### WHAT IS EXPECTED
All of the data is to be printed again exactly as it appears.

### Dataset excerpts

════

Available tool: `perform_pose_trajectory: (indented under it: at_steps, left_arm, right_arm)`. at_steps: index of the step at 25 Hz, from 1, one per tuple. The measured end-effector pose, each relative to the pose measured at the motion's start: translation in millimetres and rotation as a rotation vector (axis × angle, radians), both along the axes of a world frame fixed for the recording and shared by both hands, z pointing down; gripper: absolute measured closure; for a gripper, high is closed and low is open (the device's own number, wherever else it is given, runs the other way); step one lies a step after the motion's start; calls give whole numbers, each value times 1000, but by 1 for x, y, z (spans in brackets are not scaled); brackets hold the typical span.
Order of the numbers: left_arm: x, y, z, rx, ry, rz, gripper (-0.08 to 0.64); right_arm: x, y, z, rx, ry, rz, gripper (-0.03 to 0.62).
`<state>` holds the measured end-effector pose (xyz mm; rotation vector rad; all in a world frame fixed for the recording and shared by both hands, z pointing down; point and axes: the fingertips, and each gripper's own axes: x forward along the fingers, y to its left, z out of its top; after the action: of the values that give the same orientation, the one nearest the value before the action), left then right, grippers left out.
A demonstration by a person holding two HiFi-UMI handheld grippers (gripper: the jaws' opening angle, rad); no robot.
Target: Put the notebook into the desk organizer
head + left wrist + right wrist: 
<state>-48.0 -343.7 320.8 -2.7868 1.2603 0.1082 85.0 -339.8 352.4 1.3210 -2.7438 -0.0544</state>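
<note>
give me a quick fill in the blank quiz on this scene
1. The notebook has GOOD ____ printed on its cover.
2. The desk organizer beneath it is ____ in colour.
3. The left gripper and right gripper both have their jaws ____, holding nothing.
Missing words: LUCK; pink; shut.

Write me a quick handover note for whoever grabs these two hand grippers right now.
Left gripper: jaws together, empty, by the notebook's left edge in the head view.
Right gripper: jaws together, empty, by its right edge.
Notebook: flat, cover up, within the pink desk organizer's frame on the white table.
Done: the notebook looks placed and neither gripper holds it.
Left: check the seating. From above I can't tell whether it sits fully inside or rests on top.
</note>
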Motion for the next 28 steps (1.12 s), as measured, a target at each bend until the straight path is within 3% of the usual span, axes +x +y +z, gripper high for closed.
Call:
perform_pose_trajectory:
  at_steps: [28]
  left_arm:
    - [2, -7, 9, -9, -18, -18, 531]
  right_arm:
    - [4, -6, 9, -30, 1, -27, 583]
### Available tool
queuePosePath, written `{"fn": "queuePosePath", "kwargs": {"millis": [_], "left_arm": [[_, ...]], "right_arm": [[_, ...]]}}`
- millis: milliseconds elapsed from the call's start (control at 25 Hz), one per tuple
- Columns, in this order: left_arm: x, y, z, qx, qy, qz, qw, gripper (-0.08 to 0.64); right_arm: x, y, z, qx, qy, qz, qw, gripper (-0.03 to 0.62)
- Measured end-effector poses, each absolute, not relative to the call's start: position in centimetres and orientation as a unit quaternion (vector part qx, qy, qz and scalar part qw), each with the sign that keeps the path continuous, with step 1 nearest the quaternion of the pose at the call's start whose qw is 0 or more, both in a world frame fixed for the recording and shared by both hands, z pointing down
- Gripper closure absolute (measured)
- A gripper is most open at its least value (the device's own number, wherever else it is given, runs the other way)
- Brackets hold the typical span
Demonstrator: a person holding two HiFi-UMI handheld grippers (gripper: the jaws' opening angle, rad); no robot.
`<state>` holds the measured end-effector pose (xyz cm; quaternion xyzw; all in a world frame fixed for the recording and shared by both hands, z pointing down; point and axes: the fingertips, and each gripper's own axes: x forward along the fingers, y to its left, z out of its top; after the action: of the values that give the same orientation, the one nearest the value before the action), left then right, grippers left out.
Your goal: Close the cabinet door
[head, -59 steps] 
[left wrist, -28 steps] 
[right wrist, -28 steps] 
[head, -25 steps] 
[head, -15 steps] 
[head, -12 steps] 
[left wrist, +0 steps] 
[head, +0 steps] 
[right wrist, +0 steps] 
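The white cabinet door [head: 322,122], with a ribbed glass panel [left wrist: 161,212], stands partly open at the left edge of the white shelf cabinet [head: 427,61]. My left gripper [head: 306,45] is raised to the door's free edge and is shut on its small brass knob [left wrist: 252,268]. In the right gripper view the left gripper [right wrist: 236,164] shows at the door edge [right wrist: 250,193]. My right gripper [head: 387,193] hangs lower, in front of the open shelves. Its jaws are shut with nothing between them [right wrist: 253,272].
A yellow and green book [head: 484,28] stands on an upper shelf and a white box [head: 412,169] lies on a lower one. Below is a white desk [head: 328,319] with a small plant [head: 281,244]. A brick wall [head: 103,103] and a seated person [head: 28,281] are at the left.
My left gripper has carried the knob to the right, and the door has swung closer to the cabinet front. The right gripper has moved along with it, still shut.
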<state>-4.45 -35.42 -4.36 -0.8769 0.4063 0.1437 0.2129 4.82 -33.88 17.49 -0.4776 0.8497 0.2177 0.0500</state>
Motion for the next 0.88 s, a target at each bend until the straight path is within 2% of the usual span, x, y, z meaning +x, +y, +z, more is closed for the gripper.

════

### WRITTEN REPLY
Available tool: `perform_pose_trajectory: (indented under it: at_steps, left_arm, right_arm)`. at_steps: index of the step at 25 Hz, from 1, one per tuple. The measured end-effector pose, each relative to the pose measured at the motion's start: translation in millimetres and rotation as a rotation vector (axis × angle, radians), both along the axes of a world frame fixed for the recording and shared by both hands, z pointing down; gripper: absolute measured closure; for a gripper, high is closed and low is open (the device's own number, wherever else it is given, runs the other way); step one lies a step after the motion's start; calls give whole numbers, each value times 1000, but by 1 for x, y, z (spans in brackets are not scaled); brackets hold the typical span.
Order of the numbers: left_arm: x, y, z, rx, ry, rz, gripper (-0.08 to 0.64); right_arm: x, y, z, rx, ry, rz, gripper (-0.03 to 0.62).
`<state>` holds the measured end-effector pose (xyz mm; rotation vector rad; all in a world frame fixed for the recording and shared by both hands, z pointing down; point and axes: the fingertips, and each gripper's own axes: x forward along the fingers, y to its left, z out of its top; after the action: of the values that give the same orientation, the one nearest the value before the action), left then right, grippers left out.
A demonstration by a person holding two HiFi-UMI handheld grippers (gripper: the jaws' opening angle, rad); no robot.
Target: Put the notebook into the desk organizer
head + left wrist + right wrist: 
<state>-48.0 -343.7 320.8 -2.7868 1.2603 0.1082 85.0 -339.8 352.4 1.3210 -2.7438 -0.0544</state>
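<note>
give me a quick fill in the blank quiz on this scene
1. The notebook has GOOD ____ printed on its cover.
2. The desk organizer beneath it is ____ in colour.
3. The left gripper and right gripper both have their jaws ____, holding nothing.
Missing words: LUCK; pink; shut.

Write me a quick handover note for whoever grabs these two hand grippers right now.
Left gripper: jaws together, empty, by the notebook's left edge in the head view.
Right gripper: jaws together, empty, by its right edge.
Notebook: flat, cover up, within the pink desk organizer's frame on the white table.
Done: the notebook looks placed and neither gripper holds it.
Left: check the seating. From above I can't tell whether it sits fully inside or rests on top.
</note>
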Motion for the next 28 steps (1.12 s), as measured, a target at each bend until the straight path is within 3% of the usual span, axes +x +y +z, gripper high for closed.
Call:
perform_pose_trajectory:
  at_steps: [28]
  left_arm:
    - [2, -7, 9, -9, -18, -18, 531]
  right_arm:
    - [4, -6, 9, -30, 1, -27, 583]
### Available tool
queuePosePath, written `{"fn": "queuePosePath", "kwargs": {"millis": [_], "left_arm": [[_, ...]], "right_arm": [[_, ...]]}}`
- millis: milliseconds elapsed from the call's start (control at 25 Hz), one per tuple
- Columns, in this order: left_arm: x, y, z, qx, qy, qz, qw, gripper (-0.08 to 0.64); right_arm: x, y, z, qx, qy, qz, qw, gripper (-0.03 to 0.62)
- Measured end-effector poses, each absolute, not relative to the call's start: position in centimetres and orientation as a unit quaternion (vector part qx, qy, qz and scalar part qw), each with the sign that keeps the path continuous, with step 1 nearest the quaternion of the pose at the call's start whose qw is 0 or more, both in a world frame fixed for the recording and shared by both hands, z pointing down
- Gripper closure absolute (measured)
- A gripper is most open at its least value (the device's own number, wherever else it is given, runs the other way)
- Brackets hold the typical span
Demonstrator: a person holding two HiFi-UMI handheld grippers (gripper: the jaws' opening angle, rad); no robot.
`<state>` holds the measured end-effector pose (xyz cm; quaternion xyzw; all in a world frame fixed for the recording and shared by both hands, z pointing down; point and axes: the fingertips, and each gripper's own axes: x forward along the fingers, y to its left, z out of its top; after the action: of the values that give the same orientation, the one nearest the value before the action), left then right, grippers left out.
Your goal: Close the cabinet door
[head, -59 steps] 
[left wrist, -28 steps] 
[right wrist, -28 steps] 
[head, -25 steps] 
[head, -15 steps] 
[head, -12 steps] 
[left wrist, +0 steps] 
[head, +0 steps] 
[right wrist, +0 steps] 
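The white cabinet door [head: 322,122], with a ribbed glass panel [left wrist: 161,212], stands partly open at the left edge of the white shelf cabinet [head: 427,61]. My left gripper [head: 306,45] is raised to the door's free edge and is shut on its small brass knob [left wrist: 252,268]. In the right gripper view the left gripper [right wrist: 236,164] shows at the door edge [right wrist: 250,193]. My right gripper [head: 387,193] hangs lower, in front of the open shelves. Its jaws are shut with nothing between them [right wrist: 253,272].
A yellow and green book [head: 484,28] stands on an upper shelf and a white box [head: 412,169] lies on a lower one. Below is a white desk [head: 328,319] with a small plant [head: 281,244]. A brick wall [head: 103,103] and a seated person [head: 28,281] are at the left.
My left gripper has carried the knob to the right, and the door has swung closer to the cabinet front. The right gripper has moved along with it, still shut.
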<state>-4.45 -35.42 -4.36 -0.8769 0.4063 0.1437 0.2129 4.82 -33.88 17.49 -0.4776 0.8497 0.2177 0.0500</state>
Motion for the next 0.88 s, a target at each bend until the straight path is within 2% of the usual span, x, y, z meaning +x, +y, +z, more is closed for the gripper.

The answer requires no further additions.